Check every line of the records below for the string "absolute" and copy the ones that have it.

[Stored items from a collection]
BEGIN
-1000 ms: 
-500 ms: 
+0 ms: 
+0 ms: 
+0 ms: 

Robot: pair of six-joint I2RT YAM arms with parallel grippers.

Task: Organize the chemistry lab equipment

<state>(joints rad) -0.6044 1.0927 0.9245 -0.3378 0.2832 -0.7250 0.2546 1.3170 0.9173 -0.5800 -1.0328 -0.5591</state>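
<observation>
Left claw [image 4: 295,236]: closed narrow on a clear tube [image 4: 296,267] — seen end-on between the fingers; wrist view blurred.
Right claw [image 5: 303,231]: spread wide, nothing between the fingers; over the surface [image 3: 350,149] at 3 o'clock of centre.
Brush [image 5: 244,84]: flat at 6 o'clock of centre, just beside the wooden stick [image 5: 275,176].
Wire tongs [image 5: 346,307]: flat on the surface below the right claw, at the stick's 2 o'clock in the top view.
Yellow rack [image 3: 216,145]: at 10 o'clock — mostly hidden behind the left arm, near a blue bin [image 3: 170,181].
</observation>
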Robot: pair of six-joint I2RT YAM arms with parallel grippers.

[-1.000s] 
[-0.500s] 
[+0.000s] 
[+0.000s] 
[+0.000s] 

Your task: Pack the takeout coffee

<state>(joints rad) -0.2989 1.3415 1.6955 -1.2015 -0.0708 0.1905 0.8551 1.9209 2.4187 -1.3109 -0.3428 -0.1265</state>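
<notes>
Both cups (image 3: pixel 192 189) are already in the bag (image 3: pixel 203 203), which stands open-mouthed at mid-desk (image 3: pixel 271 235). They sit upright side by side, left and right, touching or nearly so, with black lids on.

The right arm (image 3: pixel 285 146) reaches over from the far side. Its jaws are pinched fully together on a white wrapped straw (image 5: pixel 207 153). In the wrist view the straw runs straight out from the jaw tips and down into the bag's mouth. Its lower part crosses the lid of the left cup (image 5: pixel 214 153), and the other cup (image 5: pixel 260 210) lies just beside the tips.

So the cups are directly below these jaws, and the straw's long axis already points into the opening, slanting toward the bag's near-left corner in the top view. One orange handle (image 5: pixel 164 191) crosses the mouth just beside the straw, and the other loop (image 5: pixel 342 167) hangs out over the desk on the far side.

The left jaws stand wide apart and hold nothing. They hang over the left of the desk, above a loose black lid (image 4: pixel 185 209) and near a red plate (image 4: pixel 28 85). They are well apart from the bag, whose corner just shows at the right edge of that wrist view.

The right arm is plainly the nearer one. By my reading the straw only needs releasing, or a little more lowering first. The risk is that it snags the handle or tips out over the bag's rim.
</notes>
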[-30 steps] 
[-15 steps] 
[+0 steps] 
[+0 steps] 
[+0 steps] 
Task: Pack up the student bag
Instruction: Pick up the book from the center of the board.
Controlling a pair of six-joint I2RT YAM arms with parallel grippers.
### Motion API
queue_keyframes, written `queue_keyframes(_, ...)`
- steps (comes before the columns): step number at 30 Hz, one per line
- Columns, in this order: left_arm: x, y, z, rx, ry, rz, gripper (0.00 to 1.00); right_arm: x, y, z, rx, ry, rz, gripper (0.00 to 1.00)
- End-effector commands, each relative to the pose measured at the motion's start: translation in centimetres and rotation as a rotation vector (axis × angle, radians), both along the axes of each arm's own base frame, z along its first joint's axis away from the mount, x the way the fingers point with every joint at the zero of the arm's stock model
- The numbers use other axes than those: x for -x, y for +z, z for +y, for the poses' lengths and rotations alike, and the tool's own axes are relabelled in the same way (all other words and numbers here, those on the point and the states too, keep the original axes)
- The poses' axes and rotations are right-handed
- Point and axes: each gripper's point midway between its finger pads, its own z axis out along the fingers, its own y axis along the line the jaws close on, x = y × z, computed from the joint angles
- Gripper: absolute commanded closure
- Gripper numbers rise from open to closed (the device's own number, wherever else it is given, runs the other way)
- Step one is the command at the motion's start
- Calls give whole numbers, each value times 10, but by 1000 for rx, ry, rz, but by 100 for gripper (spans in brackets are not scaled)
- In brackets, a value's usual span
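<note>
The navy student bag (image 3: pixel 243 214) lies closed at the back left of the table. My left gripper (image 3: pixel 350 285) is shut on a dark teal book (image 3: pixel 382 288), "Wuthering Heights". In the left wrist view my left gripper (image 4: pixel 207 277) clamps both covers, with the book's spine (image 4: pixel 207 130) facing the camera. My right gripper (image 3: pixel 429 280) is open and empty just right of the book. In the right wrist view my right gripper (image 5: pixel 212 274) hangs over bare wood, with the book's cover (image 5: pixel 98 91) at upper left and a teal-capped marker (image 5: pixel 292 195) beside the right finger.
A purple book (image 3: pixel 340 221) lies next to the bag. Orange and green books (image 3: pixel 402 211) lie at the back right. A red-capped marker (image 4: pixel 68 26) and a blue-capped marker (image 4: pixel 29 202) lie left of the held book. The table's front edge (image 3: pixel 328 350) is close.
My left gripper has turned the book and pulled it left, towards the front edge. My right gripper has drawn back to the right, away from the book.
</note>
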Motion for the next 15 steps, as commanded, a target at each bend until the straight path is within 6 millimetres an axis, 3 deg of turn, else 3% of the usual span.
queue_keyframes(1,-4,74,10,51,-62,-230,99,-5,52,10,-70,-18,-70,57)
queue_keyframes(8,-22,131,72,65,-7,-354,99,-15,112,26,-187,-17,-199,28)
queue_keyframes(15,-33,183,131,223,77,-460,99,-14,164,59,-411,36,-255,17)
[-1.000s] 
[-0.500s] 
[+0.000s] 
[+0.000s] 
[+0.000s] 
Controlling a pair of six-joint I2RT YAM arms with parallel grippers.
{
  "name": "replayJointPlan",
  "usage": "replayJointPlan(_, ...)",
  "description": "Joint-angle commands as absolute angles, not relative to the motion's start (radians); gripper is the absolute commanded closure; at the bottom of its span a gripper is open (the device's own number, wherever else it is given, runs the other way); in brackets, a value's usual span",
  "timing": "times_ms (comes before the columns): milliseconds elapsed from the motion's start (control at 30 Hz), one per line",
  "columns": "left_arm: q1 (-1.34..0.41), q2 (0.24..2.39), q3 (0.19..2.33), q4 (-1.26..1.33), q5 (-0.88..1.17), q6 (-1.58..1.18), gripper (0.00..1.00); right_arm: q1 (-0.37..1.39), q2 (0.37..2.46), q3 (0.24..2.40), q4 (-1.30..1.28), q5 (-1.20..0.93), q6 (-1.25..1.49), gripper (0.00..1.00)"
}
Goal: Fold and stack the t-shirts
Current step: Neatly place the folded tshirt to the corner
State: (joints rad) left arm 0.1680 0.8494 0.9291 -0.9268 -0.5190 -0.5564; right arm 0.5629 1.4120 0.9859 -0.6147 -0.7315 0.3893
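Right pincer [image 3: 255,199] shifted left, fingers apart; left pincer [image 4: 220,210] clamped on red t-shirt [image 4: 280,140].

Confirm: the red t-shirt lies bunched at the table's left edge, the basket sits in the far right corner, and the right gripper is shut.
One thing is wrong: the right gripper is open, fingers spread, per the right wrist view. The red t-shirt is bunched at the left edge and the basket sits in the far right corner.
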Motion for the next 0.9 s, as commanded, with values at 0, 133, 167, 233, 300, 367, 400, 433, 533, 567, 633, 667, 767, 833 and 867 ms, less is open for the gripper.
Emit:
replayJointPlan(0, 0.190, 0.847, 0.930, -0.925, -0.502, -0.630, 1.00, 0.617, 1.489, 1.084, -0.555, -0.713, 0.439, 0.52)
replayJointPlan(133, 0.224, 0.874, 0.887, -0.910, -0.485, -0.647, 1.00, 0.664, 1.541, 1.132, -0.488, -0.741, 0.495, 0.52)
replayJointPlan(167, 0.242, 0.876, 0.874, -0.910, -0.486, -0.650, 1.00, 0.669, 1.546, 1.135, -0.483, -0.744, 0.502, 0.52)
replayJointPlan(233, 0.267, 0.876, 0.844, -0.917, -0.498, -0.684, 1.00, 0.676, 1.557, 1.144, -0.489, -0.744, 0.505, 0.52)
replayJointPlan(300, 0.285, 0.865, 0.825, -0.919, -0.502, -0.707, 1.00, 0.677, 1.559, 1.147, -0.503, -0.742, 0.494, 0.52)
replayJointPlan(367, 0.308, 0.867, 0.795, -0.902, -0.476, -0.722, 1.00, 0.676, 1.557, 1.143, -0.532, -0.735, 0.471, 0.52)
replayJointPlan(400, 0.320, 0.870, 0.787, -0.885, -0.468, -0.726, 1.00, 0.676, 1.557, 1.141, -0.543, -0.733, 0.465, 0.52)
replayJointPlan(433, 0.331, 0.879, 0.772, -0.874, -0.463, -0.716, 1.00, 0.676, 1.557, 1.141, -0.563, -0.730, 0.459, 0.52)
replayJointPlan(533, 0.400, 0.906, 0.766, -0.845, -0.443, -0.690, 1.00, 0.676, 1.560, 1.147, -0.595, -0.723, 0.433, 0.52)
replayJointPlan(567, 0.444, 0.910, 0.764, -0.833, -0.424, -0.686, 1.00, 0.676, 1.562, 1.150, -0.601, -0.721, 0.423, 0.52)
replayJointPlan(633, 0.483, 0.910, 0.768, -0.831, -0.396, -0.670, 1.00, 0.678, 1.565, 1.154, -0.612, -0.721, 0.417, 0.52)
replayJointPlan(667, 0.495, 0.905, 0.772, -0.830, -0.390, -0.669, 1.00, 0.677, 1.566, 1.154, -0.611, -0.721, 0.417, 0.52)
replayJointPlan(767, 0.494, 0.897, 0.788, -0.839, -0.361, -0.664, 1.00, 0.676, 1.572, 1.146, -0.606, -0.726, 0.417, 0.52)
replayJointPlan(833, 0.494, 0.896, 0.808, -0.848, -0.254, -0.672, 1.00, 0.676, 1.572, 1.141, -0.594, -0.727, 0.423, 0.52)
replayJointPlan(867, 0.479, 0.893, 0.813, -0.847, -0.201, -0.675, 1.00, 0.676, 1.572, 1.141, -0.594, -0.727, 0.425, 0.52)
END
[RESPONSE]
- Gripper: absolute commanded closure
  "description": "Joint-angle commands as absolute angles, not relative to the motion's start (radians); gripper is the absolute commanded closure; at the bottom of its span a gripper is open (the device's own number, wherever else it is given, runs the other way); in brackets, a value's usual span",

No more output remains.